What is required
Say the data back exactly as it is written below.

Data
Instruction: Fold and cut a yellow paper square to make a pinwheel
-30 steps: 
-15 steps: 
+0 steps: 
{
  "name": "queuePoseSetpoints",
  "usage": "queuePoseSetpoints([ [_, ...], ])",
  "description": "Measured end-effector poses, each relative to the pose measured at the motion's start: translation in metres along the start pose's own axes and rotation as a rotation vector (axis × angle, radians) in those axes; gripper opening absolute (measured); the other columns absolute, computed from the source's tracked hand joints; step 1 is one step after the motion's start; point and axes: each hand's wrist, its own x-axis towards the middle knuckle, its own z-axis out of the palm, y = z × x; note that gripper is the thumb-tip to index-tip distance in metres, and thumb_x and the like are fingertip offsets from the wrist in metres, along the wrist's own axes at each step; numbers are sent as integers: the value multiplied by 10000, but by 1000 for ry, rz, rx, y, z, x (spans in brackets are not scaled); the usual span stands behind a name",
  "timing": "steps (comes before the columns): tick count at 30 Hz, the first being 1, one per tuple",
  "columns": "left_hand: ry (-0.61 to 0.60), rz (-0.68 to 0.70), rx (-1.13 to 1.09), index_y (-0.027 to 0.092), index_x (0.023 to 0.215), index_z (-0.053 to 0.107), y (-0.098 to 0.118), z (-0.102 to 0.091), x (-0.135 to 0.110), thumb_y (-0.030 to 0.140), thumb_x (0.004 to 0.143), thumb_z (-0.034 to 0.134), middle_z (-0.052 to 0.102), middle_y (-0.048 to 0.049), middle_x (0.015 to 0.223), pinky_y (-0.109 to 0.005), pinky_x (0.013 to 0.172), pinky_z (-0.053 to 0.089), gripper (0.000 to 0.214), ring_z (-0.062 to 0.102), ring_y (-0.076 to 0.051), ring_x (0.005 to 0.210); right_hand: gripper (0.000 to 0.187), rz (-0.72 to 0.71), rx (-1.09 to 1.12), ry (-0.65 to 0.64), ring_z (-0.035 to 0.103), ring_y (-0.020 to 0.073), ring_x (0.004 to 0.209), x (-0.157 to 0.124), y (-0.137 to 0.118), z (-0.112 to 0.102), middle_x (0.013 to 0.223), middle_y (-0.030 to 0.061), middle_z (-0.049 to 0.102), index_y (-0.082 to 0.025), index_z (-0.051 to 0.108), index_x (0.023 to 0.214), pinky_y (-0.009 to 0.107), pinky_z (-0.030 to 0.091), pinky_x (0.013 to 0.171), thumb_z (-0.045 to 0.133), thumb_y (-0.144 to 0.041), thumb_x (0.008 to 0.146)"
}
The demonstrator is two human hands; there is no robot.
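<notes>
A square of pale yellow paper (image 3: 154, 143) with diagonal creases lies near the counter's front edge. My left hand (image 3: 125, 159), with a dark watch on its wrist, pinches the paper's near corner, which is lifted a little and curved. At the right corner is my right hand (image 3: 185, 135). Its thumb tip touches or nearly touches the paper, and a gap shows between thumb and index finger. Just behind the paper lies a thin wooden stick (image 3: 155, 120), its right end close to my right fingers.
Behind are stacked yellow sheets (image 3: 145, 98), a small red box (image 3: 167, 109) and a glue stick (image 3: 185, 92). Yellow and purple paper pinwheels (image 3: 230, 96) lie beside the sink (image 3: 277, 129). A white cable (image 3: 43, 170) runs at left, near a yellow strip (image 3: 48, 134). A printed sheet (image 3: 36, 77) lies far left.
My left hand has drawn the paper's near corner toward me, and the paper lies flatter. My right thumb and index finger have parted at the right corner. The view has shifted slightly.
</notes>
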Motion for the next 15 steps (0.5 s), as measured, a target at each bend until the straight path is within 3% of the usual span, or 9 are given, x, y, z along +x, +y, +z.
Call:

Exercise output
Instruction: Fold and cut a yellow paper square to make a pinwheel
-30 steps: 
-15 steps: 
+0 steps: 
{
  "name": "queuePoseSetpoints",
  "usage": "queuePoseSetpoints([ [_, ...], ])",
  "description": "Measured end-effector poses, each relative to the pose measured at the motion's start: translation in metres along the start pose's own axes and rotation as a rotation vector (axis × angle, radians) in those axes; gripper opening absolute (measured); the other columns absolute, computed from the source's tracked hand joints; step 1 is one step after the motion's start; point and axes: each hand's wrist, its own x-axis towards the middle knuckle, its own z-axis out of the palm, y = z × x; note that gripper is the thumb-tip to index-tip distance in metres, and thumb_x and the like are fingertip offsets from the wrist in metres, along the wrist's own axes at each step; numbers are sent as integers: the value multiplied by 10000, but by 1000 for ry, rz, rx, y, z, x (spans in brackets are not scaled); the usual span stands behind a name",
  "timing": "steps (comes before the columns): tick count at 30 Hz, the first being 1, one per tuple",
  "columns": "left_hand: ry (-0.61 to 0.60), rz (-0.68 to 0.70), rx (-1.13 to 1.09), index_y (-0.027 to 0.092), index_x (0.023 to 0.215), index_z (-0.053 to 0.107), y (-0.098 to 0.118), z (-0.102 to 0.091), x (-0.135 to 0.110), thumb_y (-0.030 to 0.140), thumb_x (0.004 to 0.143), thumb_z (-0.034 to 0.134), middle_z (-0.052 to 0.102), middle_y (-0.048 to 0.049), middle_x (0.015 to 0.223), pinky_y (-0.109 to 0.005), pinky_x (0.013 to 0.172), pinky_z (-0.053 to 0.089), gripper (0.000 to 0.214), ring_z (-0.062 to 0.102), ring_y (-0.076 to 0.051), ring_x (0.005 to 0.210); right_hand: gripper (0.000 to 0.187), rz (-0.72 to 0.71), rx (-1.09 to 1.12), ry (-0.65 to 0.64), ring_z (-0.035 to 0.103), ring_y (-0.020 to 0.073), ring_x (0.004 to 0.209), x (-0.157 to 0.124), y (-0.137 to 0.118), z (-0.112 to 0.102), middle_x (0.013 to 0.223), middle_y (-0.030 to 0.061), middle_z (-0.049 to 0.102), index_y (-0.082 to 0.025), index_z (-0.051 to 0.108), index_x (0.023 to 0.214), pinky_y (-0.009 to 0.107), pinky_z (-0.030 to 0.091), pinky_x (0.013 to 0.171), thumb_z (-0.045 to 0.133), thumb_y (-0.144 to 0.041), thumb_x (0.008 to 0.146)"
}
The demonstrator is two human hands; there is no robot.
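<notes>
A square of pale yellow paper (image 3: 154, 143) with diagonal creases lies near the counter's front edge. My left hand (image 3: 125, 159), with a dark watch on its wrist, pinches the paper's near corner, which is lifted a little and curved. At the right corner is my right hand (image 3: 185, 135). Its thumb tip touches or nearly touches the paper, and a gap shows between thumb and index finger. Just behind the paper lies a thin wooden stick (image 3: 155, 120), its right end close to my right fingers.
Behind are stacked yellow sheets (image 3: 145, 98), a small red box (image 3: 167, 109) and a glue stick (image 3: 185, 92). Yellow and purple paper pinwheels (image 3: 230, 96) lie beside the sink (image 3: 277, 129). A white cable (image 3: 43, 170) runs at left, near a yellow strip (image 3: 48, 134). A printed sheet (image 3: 36, 77) lies far left.
My left hand has drawn the paper's near corner toward me, and the paper lies flatter. My right thumb and index finger have parted at the right corner. The view has shifted slightly.
</notes>
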Motion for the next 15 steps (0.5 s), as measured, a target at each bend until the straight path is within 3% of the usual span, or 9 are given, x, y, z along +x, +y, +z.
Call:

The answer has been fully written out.